Market view: In terms of our Fed call, post the hawkish leaning SEP update at the June FOMC meeting in which forecasters only showed one cut pencilled in for 2024, along with chair Powell’s more hawkish than usual tone at the presser, resulted in us pushing back our call for the Fed’s first cut to September (from July). We were one of the last holdouts in terms of the first Fed cut because we have been of the view that they should start normalization sooner rather than having to cut aggressively in the future if conditions worsen. We assume data will continue to soften and although risk assets are in a melt-up phase (perhaps the last big move), they can just as easily roll-over at any moment. The Jackson hole speech could tee-up a September cut as well.

FX Outlook

The US dollar has strengthened modestly since the last release of the Global Markets Monthly (22nd May) with the US jobs report on 7th June and then the FOMC meeting on 12th June the key developments that helped provide the US dollar with upside impetus. Nonetheless, US-specific drivers faded and front-end yields have declined but this failed to weaken the dollar with external developments aiding the dollar. This most obvious example was the surprise decision by French President Macron to call snap parliamentary elections.
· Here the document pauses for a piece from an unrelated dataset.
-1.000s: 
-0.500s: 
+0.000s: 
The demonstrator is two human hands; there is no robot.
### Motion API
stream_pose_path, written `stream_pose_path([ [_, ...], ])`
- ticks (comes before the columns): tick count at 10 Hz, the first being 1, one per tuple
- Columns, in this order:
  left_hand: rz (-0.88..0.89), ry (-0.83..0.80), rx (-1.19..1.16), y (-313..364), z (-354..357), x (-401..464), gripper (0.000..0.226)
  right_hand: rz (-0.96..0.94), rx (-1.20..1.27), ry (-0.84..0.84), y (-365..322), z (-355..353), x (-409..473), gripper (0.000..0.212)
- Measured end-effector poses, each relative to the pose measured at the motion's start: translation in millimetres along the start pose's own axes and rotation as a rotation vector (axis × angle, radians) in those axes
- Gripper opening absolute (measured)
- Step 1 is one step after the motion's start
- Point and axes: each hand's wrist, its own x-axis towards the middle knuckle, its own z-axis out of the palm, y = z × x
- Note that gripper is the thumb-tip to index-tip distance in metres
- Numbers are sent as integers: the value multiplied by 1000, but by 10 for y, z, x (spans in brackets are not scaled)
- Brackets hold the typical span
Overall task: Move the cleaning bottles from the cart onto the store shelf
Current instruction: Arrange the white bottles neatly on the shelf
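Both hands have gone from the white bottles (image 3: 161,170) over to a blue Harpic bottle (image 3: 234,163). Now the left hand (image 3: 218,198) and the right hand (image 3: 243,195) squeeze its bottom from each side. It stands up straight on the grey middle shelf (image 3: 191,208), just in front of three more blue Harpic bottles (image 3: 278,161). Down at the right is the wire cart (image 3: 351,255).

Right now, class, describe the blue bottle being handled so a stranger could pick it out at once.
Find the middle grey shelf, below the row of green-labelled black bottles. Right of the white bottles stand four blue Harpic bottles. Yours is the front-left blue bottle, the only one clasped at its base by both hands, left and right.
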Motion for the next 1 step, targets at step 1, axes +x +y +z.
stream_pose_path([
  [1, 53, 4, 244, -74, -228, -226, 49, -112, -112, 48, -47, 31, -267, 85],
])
The outcome of these elections and what happens to the OAT/Bund spread will be important for the direction of the key EUR/USD rate in July and as we have argued downside risks and the potential for a break below the key 1.0500-level have increased. Still, this is happening at the same time as evidence of potentially weaker US employment conditions is increasing. We expect the Fed to commence cutting rates in September and that will be the key development that we believe will take the US dollar to lower levels through to year-end.
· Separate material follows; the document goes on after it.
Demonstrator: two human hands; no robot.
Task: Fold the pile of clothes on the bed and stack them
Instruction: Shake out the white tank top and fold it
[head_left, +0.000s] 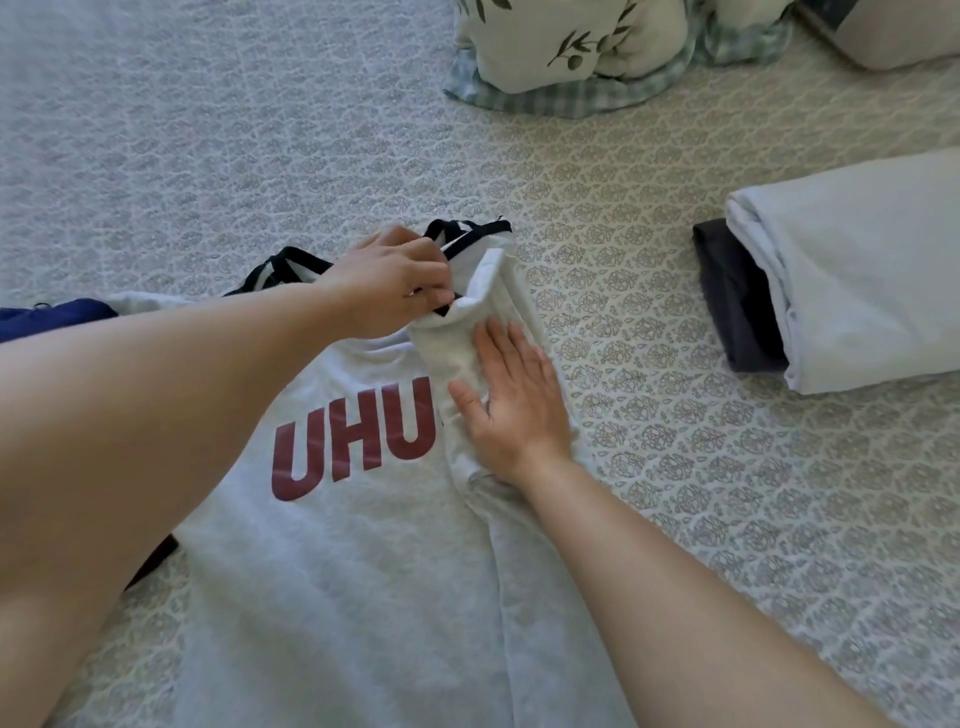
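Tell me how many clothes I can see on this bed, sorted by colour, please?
White or pale grey: 2, the tee with red letters under both hands and the folded white garment at right.
Dark grey: 1, the folded piece under that white one.
Navy blue: 1, a garment at the left edge.
Total: 4.

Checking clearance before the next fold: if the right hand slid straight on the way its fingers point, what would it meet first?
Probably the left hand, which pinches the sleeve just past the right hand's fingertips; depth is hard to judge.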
USD/JPY - Bearish Bias - 153.00-164.00

EUR/USD - Bearish Bias- 1.0400-1.1000

USD/CNY - Bearish Bias- 7.2000–7.2800

 

KEY RISK FACTORS IN THE MONTH AHEAD

  • The main upside risk for USD/JPY would be yet another stronger than expected US jobs report and/or other key data in July, like CPI. That would see US yields jump higher again and no doubt encourage renewed USD/JPY buying at levels over 160.00. A benign outcome in the France elections could also encourage renewed EUR/JPY buying that prompts overall yen weakness to extend further. The flip-side is the obvious risk to the downside. An outright majority for RN in the parliamentary elections could lift risk aversion, hit EUR/JPY significantly and trigger a general outperformance of the yen.  
  • The main upside risks for EUR/USD are: i) if the US economy and/or labour weakens sharply bringing forward Fed rate cut expectations and encouraging a weaker USD, ii) if there is a third consecutive month of slower US inflation in Q2 it would reinforce confidence that the pick-up in Q1 was temporary and encourage the Fed to cut rates sooner, and iii) if the right and left-wing parties underperform expectations at the upcoming French elections and/or they continue to tone down their policy agenda after the elections helping to ease market fears.   
  • For USD/CNY, we see both upside and downside risks for the CNY. Further upside can be additional real estate policy support, solid plans for reforms, and concrete plans for cyclical support. Downside risks could come from lack of positive signals from the Third Plenary Sessions, further frictions between United States and China e.g. US restricting US enterprises investing in China and hiking tariff rates on imports from China.